Ce mot d’ordre semble d’autant plus futile quand on constate la hausse des crimes et agressions homophobes et transphobes annoncées ces dernières années par les instituts de sondage et d’observation du phénomène (SOS-Homophobie : +19,5 % de témoignages d’actes homophobes en 2016 par rapport à l’année précédente / source : Le Monde). 121 agressions rapportées en 2016, des taux de suicides ou d’abandon familial toujours très haut dans la jeunesse LGBT, et une peur présente chez beaucoup. Dans le cadre de la crise du capitalisme, cela coïncide aussi avec la fascisation des pays d’Europe et la radicalisation de l’extrême droite française. Ces attaques homophobes sont aussi l’objet de préjugés immenses qui alimentent le phénomène de l’homo-nationalisme. Des personnes homosexuelles font le constat qu’une partie de la population d’origine immigrée a une série de préjugés homophobes.
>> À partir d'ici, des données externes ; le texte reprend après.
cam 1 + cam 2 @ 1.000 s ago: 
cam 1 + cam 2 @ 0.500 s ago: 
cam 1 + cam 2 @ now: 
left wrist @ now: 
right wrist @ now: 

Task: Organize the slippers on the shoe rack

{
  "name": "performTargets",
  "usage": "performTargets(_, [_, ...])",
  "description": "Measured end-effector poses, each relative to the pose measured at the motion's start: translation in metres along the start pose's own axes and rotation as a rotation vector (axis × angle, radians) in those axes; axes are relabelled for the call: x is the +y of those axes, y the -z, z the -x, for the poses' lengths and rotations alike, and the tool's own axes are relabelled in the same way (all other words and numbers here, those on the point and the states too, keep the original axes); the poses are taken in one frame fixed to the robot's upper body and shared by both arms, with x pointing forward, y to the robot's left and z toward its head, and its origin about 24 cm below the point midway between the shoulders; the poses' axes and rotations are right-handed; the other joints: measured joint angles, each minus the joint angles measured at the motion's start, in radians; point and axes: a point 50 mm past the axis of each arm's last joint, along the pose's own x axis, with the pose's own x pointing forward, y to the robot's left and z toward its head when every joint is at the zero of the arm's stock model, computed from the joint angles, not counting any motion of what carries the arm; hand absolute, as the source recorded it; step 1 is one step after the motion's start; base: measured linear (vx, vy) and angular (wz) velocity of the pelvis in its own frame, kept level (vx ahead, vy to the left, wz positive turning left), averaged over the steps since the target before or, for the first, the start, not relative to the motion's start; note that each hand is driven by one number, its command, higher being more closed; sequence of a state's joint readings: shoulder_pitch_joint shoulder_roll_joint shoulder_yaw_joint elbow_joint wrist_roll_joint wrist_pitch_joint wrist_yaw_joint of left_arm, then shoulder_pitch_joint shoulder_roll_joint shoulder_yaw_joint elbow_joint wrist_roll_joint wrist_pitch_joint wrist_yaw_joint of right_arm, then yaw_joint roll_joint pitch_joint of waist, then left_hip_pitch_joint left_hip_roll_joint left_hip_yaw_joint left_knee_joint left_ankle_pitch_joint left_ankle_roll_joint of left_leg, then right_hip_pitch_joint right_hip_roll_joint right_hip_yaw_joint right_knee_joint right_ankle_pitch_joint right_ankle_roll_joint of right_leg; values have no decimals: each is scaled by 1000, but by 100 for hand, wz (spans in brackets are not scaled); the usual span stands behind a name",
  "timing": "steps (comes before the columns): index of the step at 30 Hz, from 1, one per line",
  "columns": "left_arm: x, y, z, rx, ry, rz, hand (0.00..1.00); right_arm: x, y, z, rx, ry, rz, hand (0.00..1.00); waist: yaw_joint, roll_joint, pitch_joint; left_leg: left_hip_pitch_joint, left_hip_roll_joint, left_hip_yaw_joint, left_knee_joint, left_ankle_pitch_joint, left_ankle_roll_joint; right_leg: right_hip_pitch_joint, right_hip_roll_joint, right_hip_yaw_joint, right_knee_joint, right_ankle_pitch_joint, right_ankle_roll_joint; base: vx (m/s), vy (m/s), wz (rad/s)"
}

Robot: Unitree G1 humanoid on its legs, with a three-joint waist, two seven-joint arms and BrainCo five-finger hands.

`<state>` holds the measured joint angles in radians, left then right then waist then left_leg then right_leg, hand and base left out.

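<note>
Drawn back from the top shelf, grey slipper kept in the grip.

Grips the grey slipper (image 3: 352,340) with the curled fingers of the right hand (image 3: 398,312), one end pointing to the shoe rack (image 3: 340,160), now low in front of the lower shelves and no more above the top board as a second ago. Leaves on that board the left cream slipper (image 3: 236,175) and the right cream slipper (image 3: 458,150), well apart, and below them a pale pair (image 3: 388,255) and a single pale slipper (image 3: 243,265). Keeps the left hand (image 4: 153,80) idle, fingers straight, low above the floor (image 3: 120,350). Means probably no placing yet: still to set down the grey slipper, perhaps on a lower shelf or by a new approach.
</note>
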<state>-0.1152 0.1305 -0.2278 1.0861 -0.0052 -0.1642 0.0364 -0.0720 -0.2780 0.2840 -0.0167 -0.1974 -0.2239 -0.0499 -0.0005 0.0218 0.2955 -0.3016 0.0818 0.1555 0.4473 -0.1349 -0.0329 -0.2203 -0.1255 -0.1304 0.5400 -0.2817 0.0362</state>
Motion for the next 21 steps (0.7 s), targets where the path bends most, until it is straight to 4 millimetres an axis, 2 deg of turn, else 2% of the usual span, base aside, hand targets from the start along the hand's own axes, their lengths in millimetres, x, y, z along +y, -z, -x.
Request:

Cela est généralement imputé de manière totalement idéaliste à l’Islam seul, sans recul sur les causes sociales et historiques du machisme et de l’homophobie qui y est lié. Après ce constat, prétendant oublier que ces préjugés et ces actes émanent aussi de la population française « de souche », ils font par un chauvinisme et un racisme total la démonstration de leur ignorance. Ainsi le mal, l’homophobie, proviendrait de l’immigration, et l’occident blanc serait par nature progressiste et bon. On a pu voir cet homo-nationalisme soutenir la campagne de Donald Trump ou de Marine Le Pen. Il faut comprendre l’enjeu de cette position caricaturale. En accusant vulgairement la population immigrée et racisée d’être la seule cause de leur souffrance, les homo-nationalistes rejettent toute approche marxiste et matérialiste des discriminations. Ainsi des personnalités comme Florian Philippot peuvent revendiquer leur homosexualité pour donner des tons plus « progressistes » à leur discours identitaire, nationaliste, bourgeois, et plus encore, incohérent. La lutte populaire pour les droits des personnes LGBT a permis à la bourgeoisie homosexuelle de s’exprimer à son tour et d’accaparer un discours venant de la base. Comme l’anti-racisme fut jadis accaparé par SOS-Racisme et par le Parti Socialiste, privant de parole les personnes des quartiers populaires, l’homo-nationalisme et l’homosexualité libérale empêchent certains de réaliser l’ancrage de ce qu’ils subissent dans la superstructure idéologique, conditionnée par l’infrastructure économique.

On voit là les limites d’un mouvement entre les mains de la bourgeoisie. Perte de force revendicatrice des organisations, collusion avec le capitalisme et son chien de garde, le fascisme. Les sursauts venant de la base appelant à un cortège de tête dénonçant tout ou partie de ces phénomènes de dépolitisation et de récupération politique et médiatique ne sont pas assez. Il faut un front réellement progressiste et un discours révolutionnaire porté par une organisation politique d’avant-garde. L’aboutissement des luttes LGBT ne peut se faire que dans la sortie du capitalisme et dans la réalisation d’une société sans classe, sans exploitation, et sans discriminations.

L’histoire, bien qu’elle soit souvent oubliée, nous le montre. Dès 1918, le gouvernement bolchevique de Lénine a légalisé l’homosexualité en Russie. Le premier Etat qui fit ce progrès immense était la Russie soviétique. La France n’accomplit cela que dans les années 1980. Si ce progrès fut victime d’un retour en arrière dans les décennies qui suivirent, il ne faut pas oublier de quel camp politique il émanait. Le mouvement anglais « Lesbians, and Gays Support the Miners » (LGSM), fondé par Mark Ashton, membre du Parti communiste de Grande-Bretagne réalisa dans les années 1984-85 l’importance d’une lutte convergente de la classe ouvrière dont la majorité des homosexuel(le)s font évidemment partie. À l’heure du recul des conquis sociaux et des casses sociales, nous, communistes LGBT devons non seulement refuser la récupération politique et médiatique de notre cause, et l’exploitation de la classe ouvrière réduite au silence par les têtes d’affiche de la Marche des Fiertés.